→ YOUR TASK: In the entries below, which lines run from the one containing "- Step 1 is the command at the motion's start" to the one containing "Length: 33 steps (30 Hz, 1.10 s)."? Copy exactly those lines, ends included, and no others.

§ §

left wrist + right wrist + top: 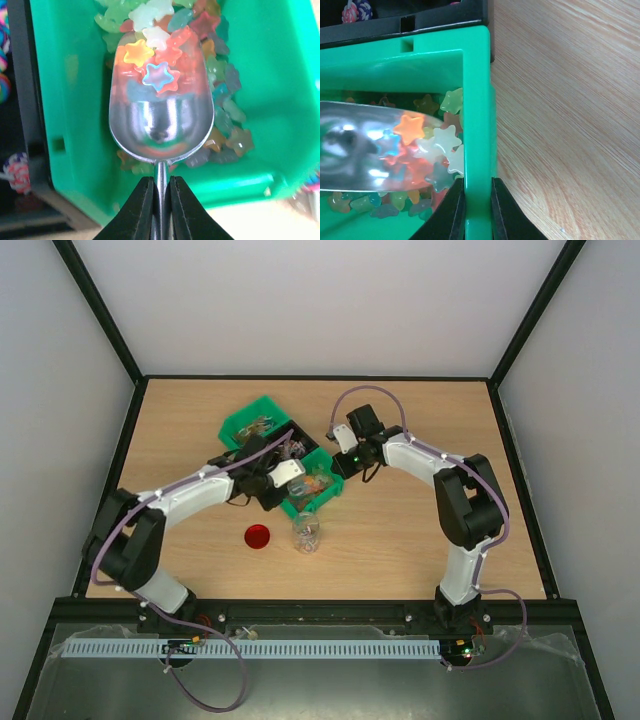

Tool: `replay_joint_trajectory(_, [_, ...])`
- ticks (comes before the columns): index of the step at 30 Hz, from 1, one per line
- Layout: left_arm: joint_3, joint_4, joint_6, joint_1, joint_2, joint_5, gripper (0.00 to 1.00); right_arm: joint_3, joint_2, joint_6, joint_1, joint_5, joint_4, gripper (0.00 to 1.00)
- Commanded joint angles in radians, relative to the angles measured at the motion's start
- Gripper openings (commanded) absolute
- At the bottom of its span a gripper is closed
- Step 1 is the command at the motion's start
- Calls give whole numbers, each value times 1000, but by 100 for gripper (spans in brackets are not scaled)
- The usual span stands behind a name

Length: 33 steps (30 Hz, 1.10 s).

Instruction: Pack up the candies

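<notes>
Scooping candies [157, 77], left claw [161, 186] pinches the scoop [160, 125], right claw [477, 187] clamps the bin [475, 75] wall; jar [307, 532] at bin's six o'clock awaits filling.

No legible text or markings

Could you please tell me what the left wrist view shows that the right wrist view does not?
Only the left wrist view: the left gripper shut on the handle of the metal scoop, whose whole bowl shows. Only the right wrist view: the right gripper closed on the wall of the green bin, with bare table beside it. Both: the scoop loaded with star candies inside that bin.
</notes>
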Motion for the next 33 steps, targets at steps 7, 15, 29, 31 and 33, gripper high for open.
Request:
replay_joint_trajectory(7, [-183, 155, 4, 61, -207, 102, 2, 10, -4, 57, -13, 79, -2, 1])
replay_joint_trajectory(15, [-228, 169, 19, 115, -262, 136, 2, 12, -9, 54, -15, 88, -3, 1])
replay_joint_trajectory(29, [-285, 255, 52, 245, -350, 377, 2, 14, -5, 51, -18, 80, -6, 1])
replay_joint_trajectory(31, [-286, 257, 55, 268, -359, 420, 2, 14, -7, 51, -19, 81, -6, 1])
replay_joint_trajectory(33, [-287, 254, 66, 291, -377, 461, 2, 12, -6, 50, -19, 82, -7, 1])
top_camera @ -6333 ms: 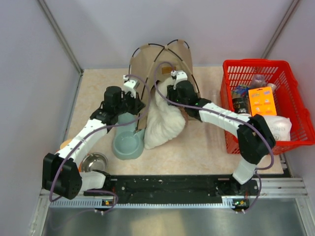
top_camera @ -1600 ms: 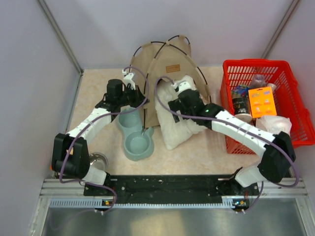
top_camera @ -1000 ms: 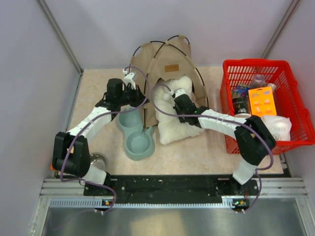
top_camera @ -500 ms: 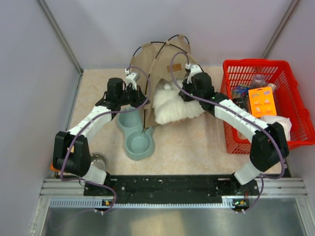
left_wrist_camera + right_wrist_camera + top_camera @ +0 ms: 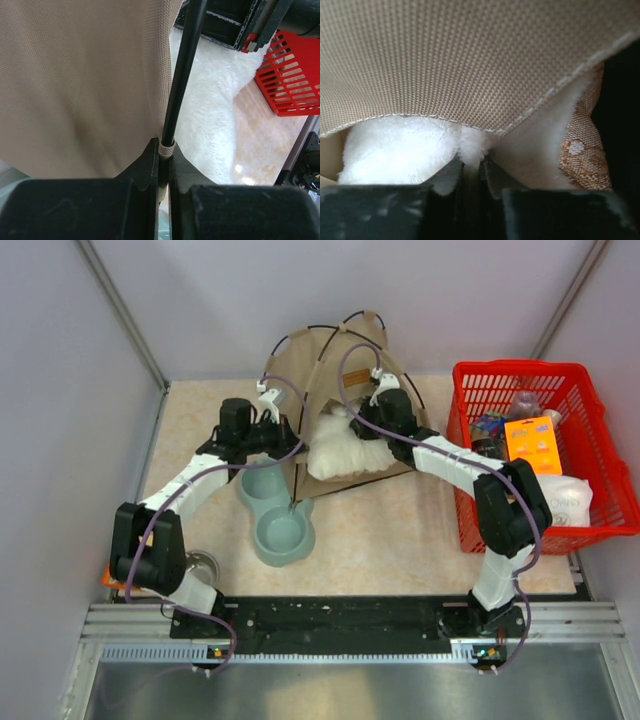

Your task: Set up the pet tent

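Tan cloth is filling most of what both my wrists are seeing. The pet tent (image 5: 318, 365) is standing at the far middle of the desk (image 5: 400, 525), directly ahead of both hands, with its doorway facing back toward me.

I am pinching my left hand (image 5: 164, 152) almost fully closed on the foot of a thin black pole (image 5: 181, 75), where it is entering a small cloth loop at the tent's near left corner. The pole is running up and away from that hand, with the tent wall just to its left.

I am clamping my right hand (image 5: 471, 165) tight on a tuft of the white plush pillow (image 5: 340, 452), with the doorway's hem hanging just above the fingers. The pillow is lying with its long side across the doorway, mostly under the cloth. As I am judging it, the right hand is the nearer one for seating it, and the push is needing to go straight away from that hand while the left is bracing the corner.
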`<state>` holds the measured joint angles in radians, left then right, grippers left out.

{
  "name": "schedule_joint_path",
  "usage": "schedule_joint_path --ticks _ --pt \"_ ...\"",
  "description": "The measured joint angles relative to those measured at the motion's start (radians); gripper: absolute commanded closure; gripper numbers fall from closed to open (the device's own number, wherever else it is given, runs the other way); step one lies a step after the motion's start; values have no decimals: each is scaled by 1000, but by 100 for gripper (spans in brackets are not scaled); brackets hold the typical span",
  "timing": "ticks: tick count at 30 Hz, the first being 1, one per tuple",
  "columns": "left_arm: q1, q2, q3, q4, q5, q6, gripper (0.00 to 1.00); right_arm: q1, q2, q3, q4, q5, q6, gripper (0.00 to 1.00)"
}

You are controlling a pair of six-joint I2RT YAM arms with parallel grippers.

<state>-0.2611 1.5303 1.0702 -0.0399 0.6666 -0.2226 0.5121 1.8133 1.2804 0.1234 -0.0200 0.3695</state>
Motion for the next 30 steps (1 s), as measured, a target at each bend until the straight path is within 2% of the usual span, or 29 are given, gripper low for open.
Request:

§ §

→ REPLY:
- Step 1 is the command at the motion's start
- Calls give whole numbers, each value times 1000, but by 100 for gripper (spans in brackets are not scaled)
- The usual span stands behind a name

Length: 33 steps (30 Hz, 1.10 s).

That wraps up the exercise.